#### Problem
In the listing that follows, count each line where the word "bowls" appears; write nothing but the count.

Provided material: Begin

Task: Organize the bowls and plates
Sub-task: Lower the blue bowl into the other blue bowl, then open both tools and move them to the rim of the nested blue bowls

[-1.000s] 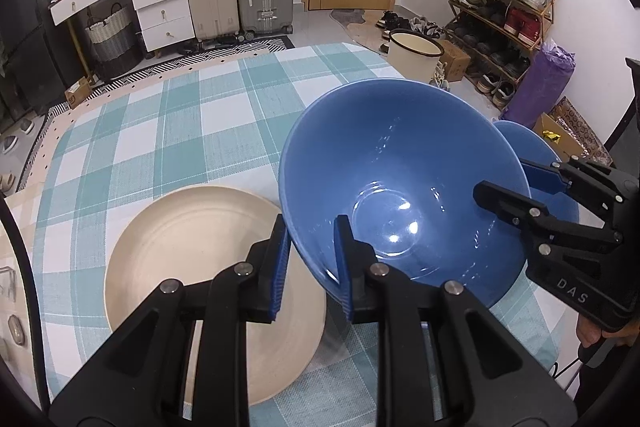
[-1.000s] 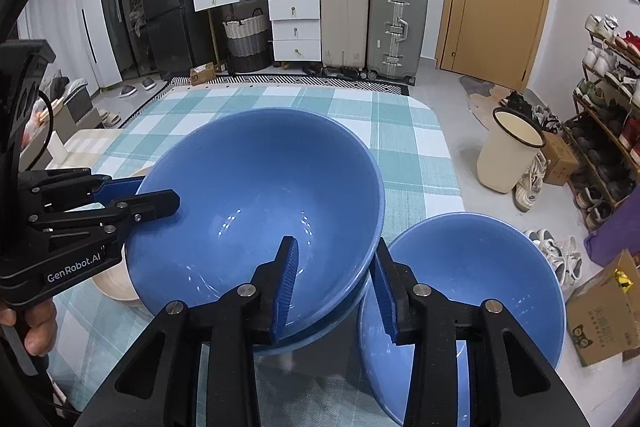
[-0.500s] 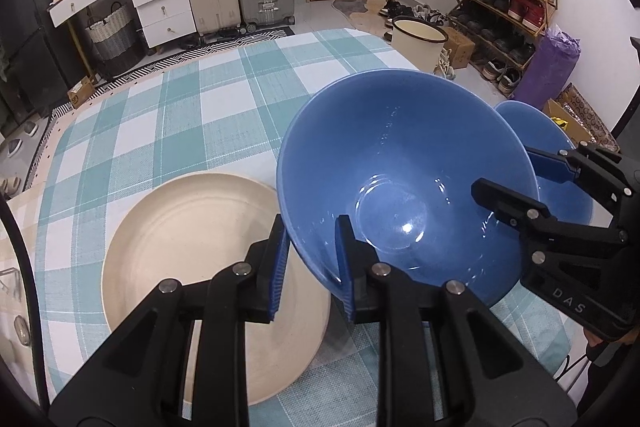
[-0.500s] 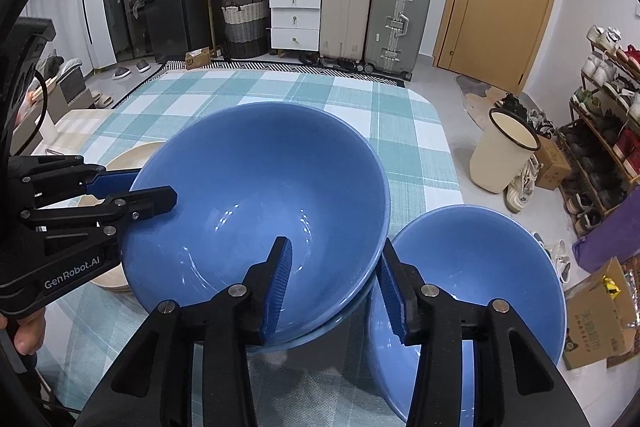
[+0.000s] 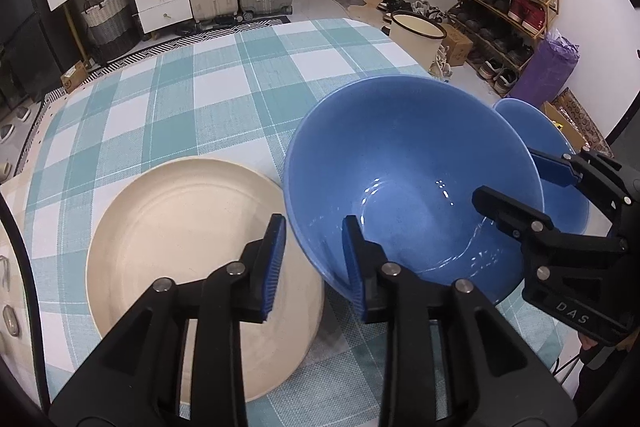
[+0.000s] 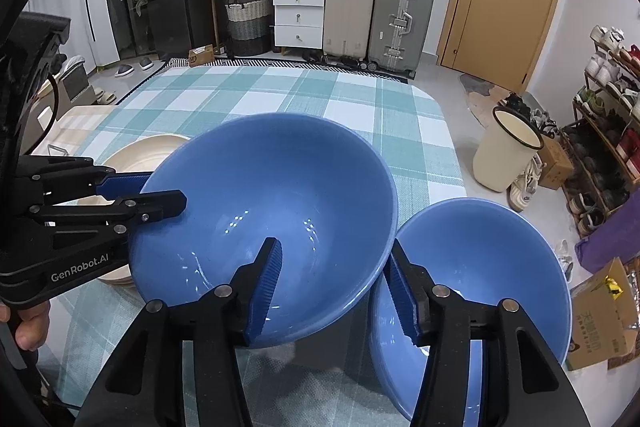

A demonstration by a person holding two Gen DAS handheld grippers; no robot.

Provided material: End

#### Solution for this problem
2